> [What needs to be done]: From the records below, copy out exactly the lines from the one containing "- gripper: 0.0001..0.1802" to the one containing "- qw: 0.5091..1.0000", both included. Add nothing else.

(Records provided Opens)

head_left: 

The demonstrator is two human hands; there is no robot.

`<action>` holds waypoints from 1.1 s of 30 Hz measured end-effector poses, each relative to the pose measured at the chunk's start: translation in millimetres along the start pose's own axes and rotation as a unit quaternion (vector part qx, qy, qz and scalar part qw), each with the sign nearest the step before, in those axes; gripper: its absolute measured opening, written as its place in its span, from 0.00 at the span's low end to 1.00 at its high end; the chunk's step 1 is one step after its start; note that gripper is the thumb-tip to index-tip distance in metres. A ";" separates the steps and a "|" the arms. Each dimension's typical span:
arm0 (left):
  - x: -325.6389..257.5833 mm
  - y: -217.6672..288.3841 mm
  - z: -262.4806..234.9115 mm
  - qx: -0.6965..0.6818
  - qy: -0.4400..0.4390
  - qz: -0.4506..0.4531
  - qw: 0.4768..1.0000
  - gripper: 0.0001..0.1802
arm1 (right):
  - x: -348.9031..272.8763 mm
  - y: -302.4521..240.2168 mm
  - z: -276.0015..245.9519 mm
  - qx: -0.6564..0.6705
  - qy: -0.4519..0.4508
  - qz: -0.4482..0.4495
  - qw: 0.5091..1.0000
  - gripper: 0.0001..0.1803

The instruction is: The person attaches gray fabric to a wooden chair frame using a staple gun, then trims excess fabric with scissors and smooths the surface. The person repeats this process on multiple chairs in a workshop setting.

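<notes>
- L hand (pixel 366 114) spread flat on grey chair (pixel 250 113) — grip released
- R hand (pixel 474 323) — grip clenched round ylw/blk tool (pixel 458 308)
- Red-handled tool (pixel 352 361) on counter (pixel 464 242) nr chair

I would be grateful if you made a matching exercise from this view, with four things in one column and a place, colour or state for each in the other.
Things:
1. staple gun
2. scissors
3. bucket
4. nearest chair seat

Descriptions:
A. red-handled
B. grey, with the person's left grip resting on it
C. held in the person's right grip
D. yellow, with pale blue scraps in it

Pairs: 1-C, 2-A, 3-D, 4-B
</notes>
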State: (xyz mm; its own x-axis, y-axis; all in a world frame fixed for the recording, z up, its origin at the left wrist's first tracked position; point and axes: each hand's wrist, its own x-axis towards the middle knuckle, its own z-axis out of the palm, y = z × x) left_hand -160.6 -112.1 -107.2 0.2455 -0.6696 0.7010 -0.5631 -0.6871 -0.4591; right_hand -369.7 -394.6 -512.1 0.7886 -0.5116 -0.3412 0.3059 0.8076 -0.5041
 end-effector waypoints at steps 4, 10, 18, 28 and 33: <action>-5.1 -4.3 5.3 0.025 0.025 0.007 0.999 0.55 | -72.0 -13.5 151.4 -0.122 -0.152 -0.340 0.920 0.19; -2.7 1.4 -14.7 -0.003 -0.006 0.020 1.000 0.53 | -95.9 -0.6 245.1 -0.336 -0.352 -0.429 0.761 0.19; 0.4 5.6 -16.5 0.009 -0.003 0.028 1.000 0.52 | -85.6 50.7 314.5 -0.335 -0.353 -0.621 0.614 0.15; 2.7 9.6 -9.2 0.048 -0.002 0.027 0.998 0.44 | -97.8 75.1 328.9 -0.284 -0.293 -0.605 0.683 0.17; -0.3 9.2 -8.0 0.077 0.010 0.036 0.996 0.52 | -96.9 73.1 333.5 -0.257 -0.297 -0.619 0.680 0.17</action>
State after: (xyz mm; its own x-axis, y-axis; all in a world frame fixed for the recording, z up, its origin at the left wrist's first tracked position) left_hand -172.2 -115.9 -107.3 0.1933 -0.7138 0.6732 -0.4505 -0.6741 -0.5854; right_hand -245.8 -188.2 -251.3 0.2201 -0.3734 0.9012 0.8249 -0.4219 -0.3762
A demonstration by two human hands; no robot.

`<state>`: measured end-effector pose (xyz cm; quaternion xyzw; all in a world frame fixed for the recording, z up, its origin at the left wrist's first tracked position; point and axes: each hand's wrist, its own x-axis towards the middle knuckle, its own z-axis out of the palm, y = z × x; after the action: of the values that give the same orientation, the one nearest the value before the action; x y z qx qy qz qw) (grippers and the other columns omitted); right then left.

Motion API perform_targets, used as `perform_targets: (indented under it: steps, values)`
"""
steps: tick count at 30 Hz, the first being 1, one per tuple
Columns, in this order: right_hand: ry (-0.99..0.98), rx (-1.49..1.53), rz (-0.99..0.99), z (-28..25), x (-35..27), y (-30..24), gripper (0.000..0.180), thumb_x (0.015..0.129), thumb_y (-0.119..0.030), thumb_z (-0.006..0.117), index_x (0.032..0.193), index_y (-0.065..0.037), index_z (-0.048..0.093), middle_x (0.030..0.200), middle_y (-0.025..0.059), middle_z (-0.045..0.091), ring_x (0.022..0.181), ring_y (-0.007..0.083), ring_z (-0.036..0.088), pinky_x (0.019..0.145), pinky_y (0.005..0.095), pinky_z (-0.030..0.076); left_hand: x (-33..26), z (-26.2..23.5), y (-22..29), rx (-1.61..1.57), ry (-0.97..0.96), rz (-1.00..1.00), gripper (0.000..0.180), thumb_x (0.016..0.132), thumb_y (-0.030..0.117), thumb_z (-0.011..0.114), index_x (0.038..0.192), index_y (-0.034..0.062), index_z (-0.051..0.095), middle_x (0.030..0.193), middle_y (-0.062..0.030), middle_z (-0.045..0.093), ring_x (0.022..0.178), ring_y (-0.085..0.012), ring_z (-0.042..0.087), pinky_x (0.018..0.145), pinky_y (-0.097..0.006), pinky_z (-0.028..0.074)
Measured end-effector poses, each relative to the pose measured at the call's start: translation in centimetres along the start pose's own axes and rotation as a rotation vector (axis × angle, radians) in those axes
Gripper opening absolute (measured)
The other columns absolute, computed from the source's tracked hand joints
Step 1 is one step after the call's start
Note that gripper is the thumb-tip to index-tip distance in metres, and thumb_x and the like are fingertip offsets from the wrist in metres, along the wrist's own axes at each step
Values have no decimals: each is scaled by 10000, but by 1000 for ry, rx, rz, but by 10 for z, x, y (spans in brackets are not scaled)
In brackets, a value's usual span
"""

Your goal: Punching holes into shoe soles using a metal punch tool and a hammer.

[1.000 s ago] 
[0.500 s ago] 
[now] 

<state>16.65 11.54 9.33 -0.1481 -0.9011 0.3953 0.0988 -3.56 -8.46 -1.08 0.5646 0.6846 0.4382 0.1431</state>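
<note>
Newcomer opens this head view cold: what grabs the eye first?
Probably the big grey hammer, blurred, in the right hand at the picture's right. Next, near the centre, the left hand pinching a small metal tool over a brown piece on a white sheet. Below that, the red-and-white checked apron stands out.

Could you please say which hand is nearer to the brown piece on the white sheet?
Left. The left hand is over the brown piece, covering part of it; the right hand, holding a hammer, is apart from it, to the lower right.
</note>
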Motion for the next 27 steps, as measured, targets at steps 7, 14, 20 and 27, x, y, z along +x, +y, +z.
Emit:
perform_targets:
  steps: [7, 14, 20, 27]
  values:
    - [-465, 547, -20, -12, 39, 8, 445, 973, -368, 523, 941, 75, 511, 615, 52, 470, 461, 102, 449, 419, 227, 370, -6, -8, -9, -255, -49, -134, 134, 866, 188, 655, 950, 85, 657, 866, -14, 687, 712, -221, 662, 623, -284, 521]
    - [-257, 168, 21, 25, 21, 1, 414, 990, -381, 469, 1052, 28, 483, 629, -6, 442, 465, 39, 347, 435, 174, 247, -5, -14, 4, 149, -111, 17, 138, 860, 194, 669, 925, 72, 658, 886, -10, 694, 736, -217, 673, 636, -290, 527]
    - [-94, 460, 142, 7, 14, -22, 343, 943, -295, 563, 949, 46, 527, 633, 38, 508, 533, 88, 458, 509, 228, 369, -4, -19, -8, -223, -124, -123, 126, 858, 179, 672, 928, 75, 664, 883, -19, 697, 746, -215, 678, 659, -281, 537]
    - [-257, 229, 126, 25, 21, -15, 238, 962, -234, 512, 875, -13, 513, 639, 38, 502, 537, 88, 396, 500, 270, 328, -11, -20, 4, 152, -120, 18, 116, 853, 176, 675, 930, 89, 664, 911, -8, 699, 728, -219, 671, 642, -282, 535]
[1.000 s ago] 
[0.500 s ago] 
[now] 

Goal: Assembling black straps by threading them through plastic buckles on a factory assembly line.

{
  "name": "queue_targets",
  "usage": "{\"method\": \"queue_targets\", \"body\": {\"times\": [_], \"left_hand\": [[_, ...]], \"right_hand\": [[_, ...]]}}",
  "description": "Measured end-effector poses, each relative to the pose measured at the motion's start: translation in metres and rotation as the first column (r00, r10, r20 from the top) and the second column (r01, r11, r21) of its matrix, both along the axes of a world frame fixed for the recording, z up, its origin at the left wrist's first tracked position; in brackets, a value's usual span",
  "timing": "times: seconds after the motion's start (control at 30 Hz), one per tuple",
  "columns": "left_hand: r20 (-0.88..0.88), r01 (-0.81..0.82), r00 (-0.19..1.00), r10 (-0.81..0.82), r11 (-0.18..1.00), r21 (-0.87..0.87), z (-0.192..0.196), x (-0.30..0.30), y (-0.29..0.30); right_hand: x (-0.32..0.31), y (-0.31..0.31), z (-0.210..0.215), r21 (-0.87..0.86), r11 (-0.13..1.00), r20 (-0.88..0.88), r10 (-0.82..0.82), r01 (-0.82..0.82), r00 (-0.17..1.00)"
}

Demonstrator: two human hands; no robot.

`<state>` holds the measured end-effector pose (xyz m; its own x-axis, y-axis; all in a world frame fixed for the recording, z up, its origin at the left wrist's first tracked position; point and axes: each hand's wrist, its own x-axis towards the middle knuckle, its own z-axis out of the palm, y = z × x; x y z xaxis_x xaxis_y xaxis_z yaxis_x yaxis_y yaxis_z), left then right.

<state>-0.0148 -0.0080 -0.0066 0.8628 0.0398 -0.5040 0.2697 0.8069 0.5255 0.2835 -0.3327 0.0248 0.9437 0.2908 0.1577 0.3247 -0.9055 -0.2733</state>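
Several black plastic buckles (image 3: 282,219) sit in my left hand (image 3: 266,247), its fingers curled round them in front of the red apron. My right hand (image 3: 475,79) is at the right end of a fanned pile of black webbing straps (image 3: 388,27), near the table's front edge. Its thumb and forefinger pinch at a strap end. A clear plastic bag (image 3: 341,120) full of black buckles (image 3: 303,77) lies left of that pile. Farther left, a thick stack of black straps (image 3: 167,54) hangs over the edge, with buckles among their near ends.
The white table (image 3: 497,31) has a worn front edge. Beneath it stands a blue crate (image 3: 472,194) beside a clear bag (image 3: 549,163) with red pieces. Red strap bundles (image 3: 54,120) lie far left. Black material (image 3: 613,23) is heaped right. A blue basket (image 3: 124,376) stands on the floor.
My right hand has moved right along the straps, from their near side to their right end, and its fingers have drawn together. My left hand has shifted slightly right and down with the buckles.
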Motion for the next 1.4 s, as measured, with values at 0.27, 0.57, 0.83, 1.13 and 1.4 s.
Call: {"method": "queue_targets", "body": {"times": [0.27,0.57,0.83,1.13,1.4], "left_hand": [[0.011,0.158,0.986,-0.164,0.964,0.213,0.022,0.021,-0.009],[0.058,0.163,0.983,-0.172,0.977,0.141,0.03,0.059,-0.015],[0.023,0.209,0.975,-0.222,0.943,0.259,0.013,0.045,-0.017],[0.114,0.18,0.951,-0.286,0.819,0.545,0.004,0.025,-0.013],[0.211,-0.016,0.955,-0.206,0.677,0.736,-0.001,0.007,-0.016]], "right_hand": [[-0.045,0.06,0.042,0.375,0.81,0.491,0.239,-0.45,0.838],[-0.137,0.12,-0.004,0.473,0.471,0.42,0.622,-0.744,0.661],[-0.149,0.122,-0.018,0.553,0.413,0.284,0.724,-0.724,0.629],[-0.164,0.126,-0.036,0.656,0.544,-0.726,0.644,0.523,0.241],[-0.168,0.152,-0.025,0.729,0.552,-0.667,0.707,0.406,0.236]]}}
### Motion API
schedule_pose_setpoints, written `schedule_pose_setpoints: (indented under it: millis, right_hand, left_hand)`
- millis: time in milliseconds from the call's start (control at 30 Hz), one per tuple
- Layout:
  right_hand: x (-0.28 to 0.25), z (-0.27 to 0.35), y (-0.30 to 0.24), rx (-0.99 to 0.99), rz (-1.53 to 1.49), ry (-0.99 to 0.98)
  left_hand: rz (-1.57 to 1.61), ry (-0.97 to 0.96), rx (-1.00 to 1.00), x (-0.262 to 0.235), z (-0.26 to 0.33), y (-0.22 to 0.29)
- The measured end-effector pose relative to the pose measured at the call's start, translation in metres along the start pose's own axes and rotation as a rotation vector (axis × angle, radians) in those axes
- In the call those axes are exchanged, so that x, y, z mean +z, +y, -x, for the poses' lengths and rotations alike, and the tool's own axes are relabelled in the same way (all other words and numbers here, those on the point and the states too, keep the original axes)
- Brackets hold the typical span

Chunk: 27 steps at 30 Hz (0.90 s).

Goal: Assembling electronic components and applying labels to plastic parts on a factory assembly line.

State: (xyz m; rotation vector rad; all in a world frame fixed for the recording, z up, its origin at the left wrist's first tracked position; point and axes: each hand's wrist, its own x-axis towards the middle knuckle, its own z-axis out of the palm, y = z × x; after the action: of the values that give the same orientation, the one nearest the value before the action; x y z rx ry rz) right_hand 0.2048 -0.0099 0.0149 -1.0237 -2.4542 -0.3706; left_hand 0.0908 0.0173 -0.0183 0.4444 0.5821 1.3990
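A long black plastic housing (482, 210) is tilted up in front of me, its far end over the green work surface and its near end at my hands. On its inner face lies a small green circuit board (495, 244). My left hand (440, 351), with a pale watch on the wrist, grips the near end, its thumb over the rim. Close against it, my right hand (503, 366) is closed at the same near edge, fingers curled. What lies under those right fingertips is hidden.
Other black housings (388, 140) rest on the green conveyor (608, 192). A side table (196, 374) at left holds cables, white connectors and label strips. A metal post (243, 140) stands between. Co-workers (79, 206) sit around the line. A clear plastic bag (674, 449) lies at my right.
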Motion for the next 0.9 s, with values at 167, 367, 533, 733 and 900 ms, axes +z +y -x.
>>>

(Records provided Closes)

> [Output of the task]:
  - gripper: 0.0001..0.1802
arm1 (right):
  - x: -348.9031..272.8763 mm
  - y: -302.4521..240.2168 mm
  - z: -276.0015..245.9519 mm
  - qx: -0.6564..0.6705
  - qy: -0.4519..0.4508
  - qz: -0.4482..0.4495
  - qw: 0.5091..1.0000

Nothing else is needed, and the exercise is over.